Another technology that Chippindale expects to see more of is image recognition. ‘Brands such as Net A Porter have done some image recognition work where people can go up to a wall displaying a photograph of a product and use a smartphone to recognise the photograph. It’s fun because people can buy products standing in the street by pointing their phone at a wall.’
Group e-commerce director of Shop Direct Group Jonathan Wall says that digital fingerprint technology is another possible trend for e-commerce in the near future. He says, ‘People are using their mobile in their downtime, and while many e-commerce sites are selling through this means the conversion rate for desktop is better. So being able to identify customers through their fingerprint across multiple devices gives you a much better view of the customer’s habits and a greater understanding of conversion rates.’
Furthermore, Wall adds that geolocation will be useful for e-commerce operators to see where potential customers are on the high street and targeting them with offers.
The first ‘winmarket’ in e-commerce
Sometimes companies can achieve success in e-commerce by putting out brand new ideas. Christoph Klinger is set to launch Yipiii.co.uk, which claims to be the first ‘winmarket’ in the history of e-commerce, giving people the chance to win their shopping online before they buy it. Once they’ve set up their own Yipiii.co.uk account and deposited some funds, UK shoppers will be able to spin a virtual wheel in an attempt to bag some 500,000 products from recognisable shopping brands.
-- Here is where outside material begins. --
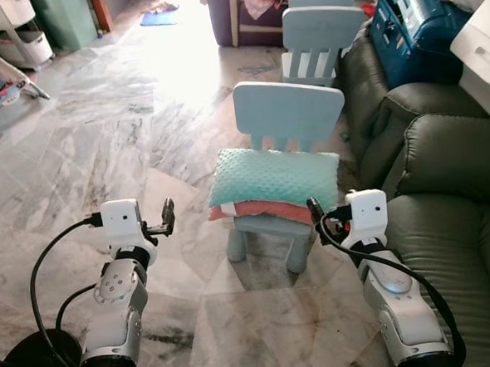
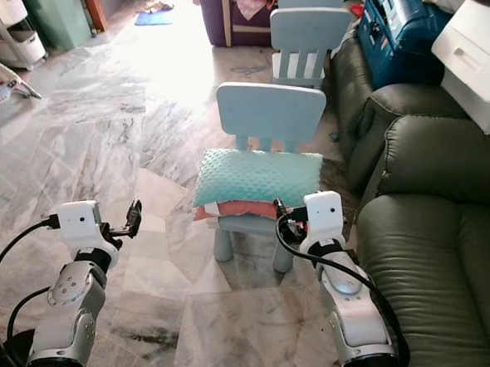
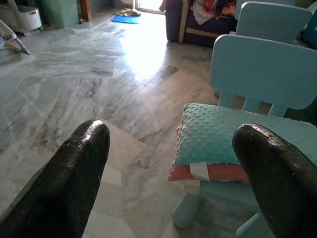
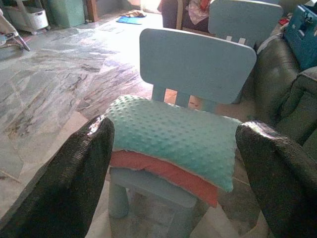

If they win, the product is delivered to them at no extra cost, and if they don’t, their money is safe.
Klinger, who expects his company to turn over £70 million in three years’ time says, ‘We looked for something that didn’t exist and asked ourselves why no-one had thought of it. The answer was that it’s enormously complex and you also need a gaming licence, which isn’t easy to get. Overall though, the big idea is to put out something different and ultimately revolutionise e-commerce.’
The importance of businesses having a social media presence may be considered old news by now, but there still are many e-commerce companies that aren’t managing the process effectively, according to Christina Grzasko, director at e-commerce agency Anya Media. ‘Businesses are being told they should be on Facebook but they still don’t know why. The reason is to engage with your customer base.’
Grzasko uses an example of a client of Anya Media that sells waterproof bags for people who do adventure sports. ‘They get customers to send in pictures of the things they’ve done with the products. The presence is effective because they’ve got a community going – users are starting to meet up through it because they happen to be in the same part of the world. People are going on it for their own reasons rather than because they were told they would get a discount if they click “like”.’
Andy Mulcahy, head of communications for e-commerce lobbying group IMRG agrees that the solutions offered by retailers that will have the best chance of success are those that incorporate social elements as part of their operation. ‘The internet is becoming a more social and interactive space and consumers want to engage with brands that innovate and involve them rather than just market products to them blindly.
‘Cross-border trade will boom over the next few years and retailers that get their research done comprehensively so they identify the areas appropriate for their business model will succeed here.’